▸ **DATA EXTRACT**:
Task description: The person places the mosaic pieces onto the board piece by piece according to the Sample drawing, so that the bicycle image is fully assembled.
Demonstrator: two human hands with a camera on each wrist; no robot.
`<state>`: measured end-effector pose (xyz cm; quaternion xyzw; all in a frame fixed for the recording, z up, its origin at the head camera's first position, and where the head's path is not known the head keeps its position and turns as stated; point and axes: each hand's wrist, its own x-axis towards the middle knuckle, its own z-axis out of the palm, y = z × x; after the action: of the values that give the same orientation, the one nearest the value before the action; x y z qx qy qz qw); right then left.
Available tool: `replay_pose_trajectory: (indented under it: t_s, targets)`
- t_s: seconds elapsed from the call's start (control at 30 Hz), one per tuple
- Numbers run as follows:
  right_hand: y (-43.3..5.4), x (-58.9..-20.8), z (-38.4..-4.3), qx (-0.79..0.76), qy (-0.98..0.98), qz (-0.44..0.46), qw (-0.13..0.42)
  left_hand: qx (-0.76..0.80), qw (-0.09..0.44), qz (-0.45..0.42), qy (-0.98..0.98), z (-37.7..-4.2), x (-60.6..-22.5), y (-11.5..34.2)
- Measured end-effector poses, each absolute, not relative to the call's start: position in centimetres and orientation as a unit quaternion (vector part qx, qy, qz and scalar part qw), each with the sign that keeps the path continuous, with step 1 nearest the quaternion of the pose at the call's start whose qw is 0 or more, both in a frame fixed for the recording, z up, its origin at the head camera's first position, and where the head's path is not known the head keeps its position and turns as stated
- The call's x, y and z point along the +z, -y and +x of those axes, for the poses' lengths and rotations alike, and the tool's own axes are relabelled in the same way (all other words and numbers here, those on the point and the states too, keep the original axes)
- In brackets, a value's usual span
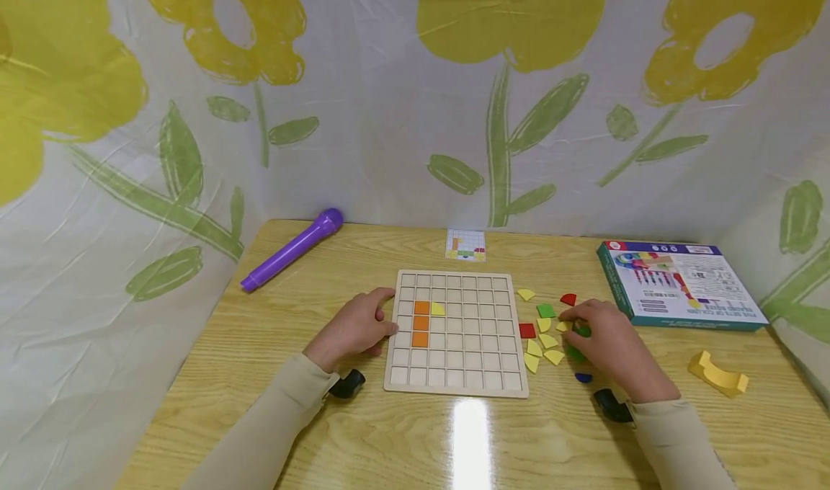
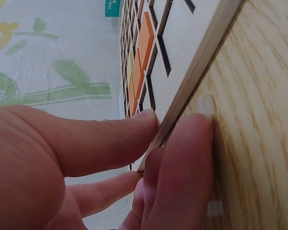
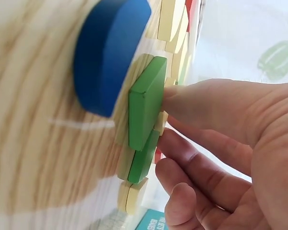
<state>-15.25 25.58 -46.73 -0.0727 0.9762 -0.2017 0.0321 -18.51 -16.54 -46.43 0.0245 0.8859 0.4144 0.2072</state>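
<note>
The left hand (image 1: 353, 328) is positioned at the left edge of the grid board (image 1: 454, 390). Its thumb and index finger are spread apart, both touching the board edge; the thumb tip rests at the rim, the index finger extends along it, and the remaining fingers bend beneath, beside the tabletop (image 1: 363, 447). The board lies flat on the tabletop between the 2 hands. It carries 3 orange squares (image 1: 421, 323) in 1 column and 1 yellow quarter-circle (image 1: 438, 309) directly right of the uppermost square.

The right hand (image 1: 606, 339) is located over the loose pieces, right of the board. Its thumb and index finger are apart and the other fingers are loosely bent. The thumb tip touches the upper face of a green piece (image 3: 148, 103); the index fingertip is close to the adjoining pieces, and contact there cannot be told. A blue piece (image 1: 583, 378) lies near the green piece, on the side toward the person. A red square (image 1: 527, 330) lies just beside the board's right edge.
</note>
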Motion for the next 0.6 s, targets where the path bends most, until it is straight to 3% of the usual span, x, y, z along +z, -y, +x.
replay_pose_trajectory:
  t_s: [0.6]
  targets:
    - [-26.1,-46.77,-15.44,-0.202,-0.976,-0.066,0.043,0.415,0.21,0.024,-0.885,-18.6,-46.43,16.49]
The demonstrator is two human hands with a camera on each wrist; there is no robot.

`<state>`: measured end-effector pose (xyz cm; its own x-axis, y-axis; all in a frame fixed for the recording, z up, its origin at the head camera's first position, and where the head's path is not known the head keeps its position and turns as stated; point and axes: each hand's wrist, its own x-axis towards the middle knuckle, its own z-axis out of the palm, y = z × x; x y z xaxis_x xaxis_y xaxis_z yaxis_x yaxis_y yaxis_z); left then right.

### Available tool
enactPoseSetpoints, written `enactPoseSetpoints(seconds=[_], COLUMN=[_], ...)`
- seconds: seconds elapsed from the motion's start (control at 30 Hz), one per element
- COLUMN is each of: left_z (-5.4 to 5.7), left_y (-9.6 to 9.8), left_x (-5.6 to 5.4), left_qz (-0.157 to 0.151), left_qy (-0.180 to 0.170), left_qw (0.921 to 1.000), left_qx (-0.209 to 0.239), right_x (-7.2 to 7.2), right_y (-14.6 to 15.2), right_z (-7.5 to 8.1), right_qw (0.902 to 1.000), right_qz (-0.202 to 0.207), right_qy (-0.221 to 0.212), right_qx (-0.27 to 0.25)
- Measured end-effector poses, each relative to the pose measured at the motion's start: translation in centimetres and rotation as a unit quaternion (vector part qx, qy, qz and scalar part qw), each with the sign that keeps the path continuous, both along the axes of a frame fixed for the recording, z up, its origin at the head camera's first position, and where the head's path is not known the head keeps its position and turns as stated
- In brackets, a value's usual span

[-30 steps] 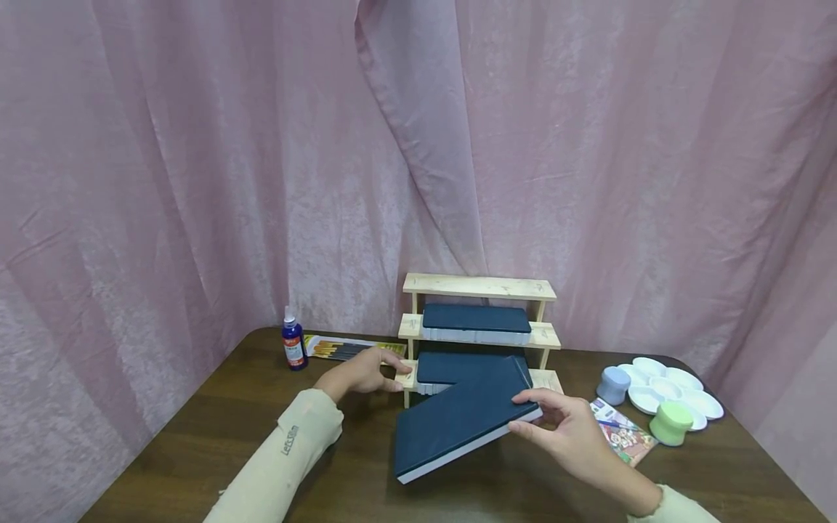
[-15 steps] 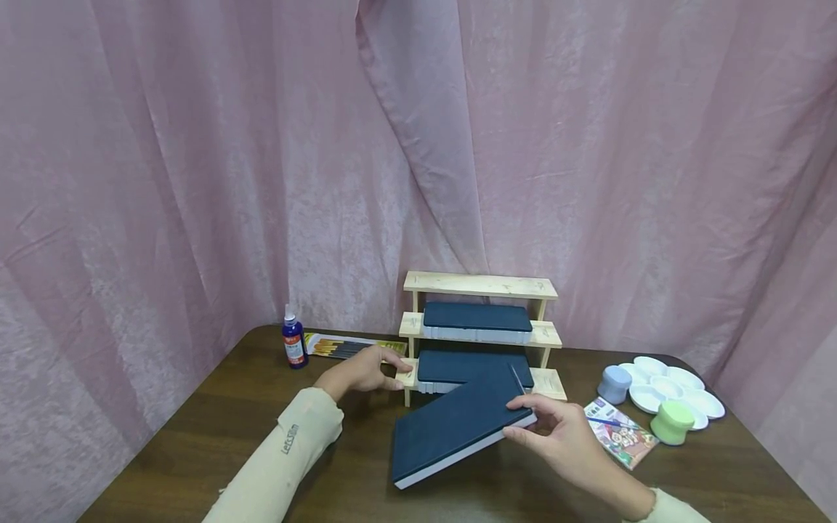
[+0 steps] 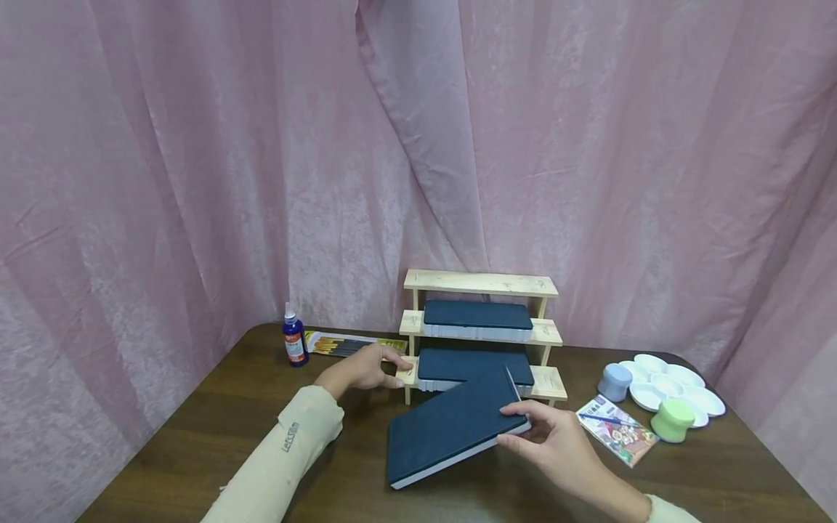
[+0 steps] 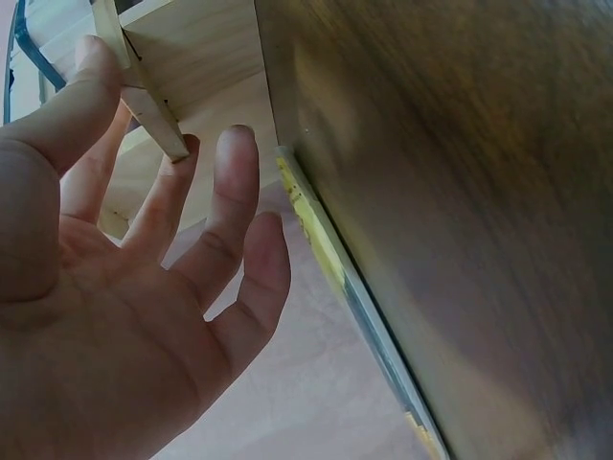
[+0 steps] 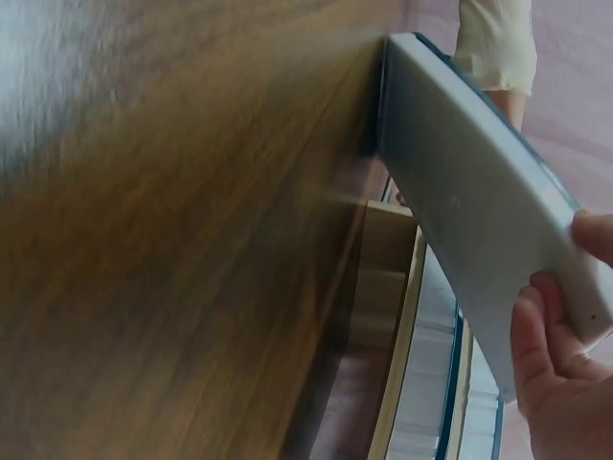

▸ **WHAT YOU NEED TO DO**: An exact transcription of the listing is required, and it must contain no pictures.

▸ **EXPECTED ANSWER**:
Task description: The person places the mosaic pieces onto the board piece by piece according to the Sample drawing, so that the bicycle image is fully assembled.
Demonstrator: two human hands with a camera on each wrist; no robot.
`<state>`: measured end-effector pose (xyz cm; quaternion xyzw; all in a frame fixed for the recording, z up, its origin at the head camera's first position, and where the head's path is not known the head keeps its position and turns as stated; point and axes: each hand's wrist, its own x-axis towards the middle knuckle, its own z-axis out of the palm, y = z × x; after the action: of the values that give the same orientation, the one nearest the value before the action; x y z qx qy qz qw); right then left.
Available tool: `replay_pose_trajectory: (indented under it: t_s, targets)`
- t_s: seconds elapsed from the call's start (control at 30 Hz), one per tuple
- Numbers run as follows:
  right_hand: y (-43.3..5.4), x (-58.9..-20.8), z (-38.4..-4.3), qx (-0.79..0.76), qy (-0.98..0.98), qz (-0.44..0.46), qw (-0.13..0.42)
  left_hand: qx (-0.76..0.80), qw (-0.09..0.44), qz (-0.45..0.42), qy (-0.98..0.98), z (-37.7..-4.2), x (-60.6..-22.5), y (-11.5..34.2)
- Measured end-effector poses, each absolute, not relative to the call's start: position in centimetres and orientation as a unit quaternion (vector part qx, qy, qz and scalar part qw), each with the sign that keeps the path continuous, with step 1 nearest the quaternion of the pose at the call's start whose qw is 0 or more, both in a frame fixed for the recording, z up, its origin at the head camera's first position, and where the head's path is not known the head keeps its position and turns as stated
- The call's x, y and z point along the +z, -y and +x of those axes, for the poses' lengths and rotations alike, and the tool's own axes are relabelled in the same way (all other words and numbers here, those on the point and the states too, keep the original axes)
- In brackets, a value's usual span
<state>-15.25 25.58 -46.73 -0.0727 0.9762 -0.2017 0.0321 -18.51 -16.54 -46.43 0.0245 0.8859 0.4144 0.2072</state>
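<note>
The left hand (image 1: 353, 328) is positioned at the left edge of the grid board (image 1: 454, 390). Its thumb and index finger are spread apart, both touching the board edge; the thumb tip rests at the rim, the index finger extends along it, and the remaining fingers bend beneath, beside the tabletop (image 1: 363, 447). The board lies flat on the tabletop between the 2 hands. It carries 3 orange squares (image 1: 421, 323) in 1 column and 1 yellow quarter-circle (image 1: 438, 309) directly right of the uppermost square.

The right hand (image 1: 606, 339) is located over the loose pieces, right of the board. Its thumb and index finger are apart and the other fingers are loosely bent. The thumb tip touches the upper face of a green piece (image 3: 148, 103); the index fingertip is close to the adjoining pieces, and contact there cannot be told. A blue piece (image 1: 583, 378) lies near the green piece, on the side toward the person. A red square (image 1: 527, 330) lies just beside the board's right edge.
</note>
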Motion for the next 0.6 s, targets where the path bends most, until it is straight to 3% of the usual span, x, y, z along +z, -y, +x.
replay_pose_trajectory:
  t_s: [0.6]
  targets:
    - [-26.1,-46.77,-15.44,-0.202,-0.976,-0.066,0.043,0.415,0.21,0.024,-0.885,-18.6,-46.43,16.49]
The demonstrator is two human hands with a camera on each wrist; there is no robot.

`<state>`: measured end-effector pose (xyz cm; its own x-axis, y-axis; all in a frame fixed for the recording, z up, its origin at the head camera's first position, and where the head's path is not known the head keeps its position and turns as stated; point and axes: each hand's wrist, its own x-axis towards the middle knuckle, its own z-axis out of the palm, y = z × x; x y z xaxis_x xaxis_y xaxis_z yaxis_x yaxis_y yaxis_z); left then right.

### Available tool
enactPoseSetpoints, written `enactPoseSetpoints(seconds=[_], COLUMN=[_], ...)`
- seconds: seconds elapsed from the motion's start (control at 30 Hz), one per element
- COLUMN is each of: left_z (-5.4 to 5.7), left_y (-9.6 to 9.8), left_x (-5.6 to 5.4), left_qz (-0.157 to 0.151), left_qy (-0.180 to 0.170), left_qw (0.921 to 1.000), left_qx (-0.209 to 0.239), right_x (-7.2 to 7.2), right_y (-14.6 to 15.2), right_z (-7.5 to 8.1), right_qw (0.902 to 1.000), right_qz (-0.202 to 0.207), right_qy (-0.221 to 0.212), right_qx (-0.27 to 0.25)
- Measured end-effector poses, each relative to the pose measured at the motion's start: translation in centimetres and rotation as a unit quaternion (vector part qx, qy, qz and scalar part qw), each with the sign that keeps the path continuous, both along the axes of a frame fixed for the recording, z up, its origin at the head camera's first position, and where the head's path is not known the head keeps its position and turns as stated
- In brackets, a value's usual span

[-30 steps] 
[-15 steps] 
[+0 steps] 
[+0 steps] 
[+0 steps] 

The output for this exercise is now complete.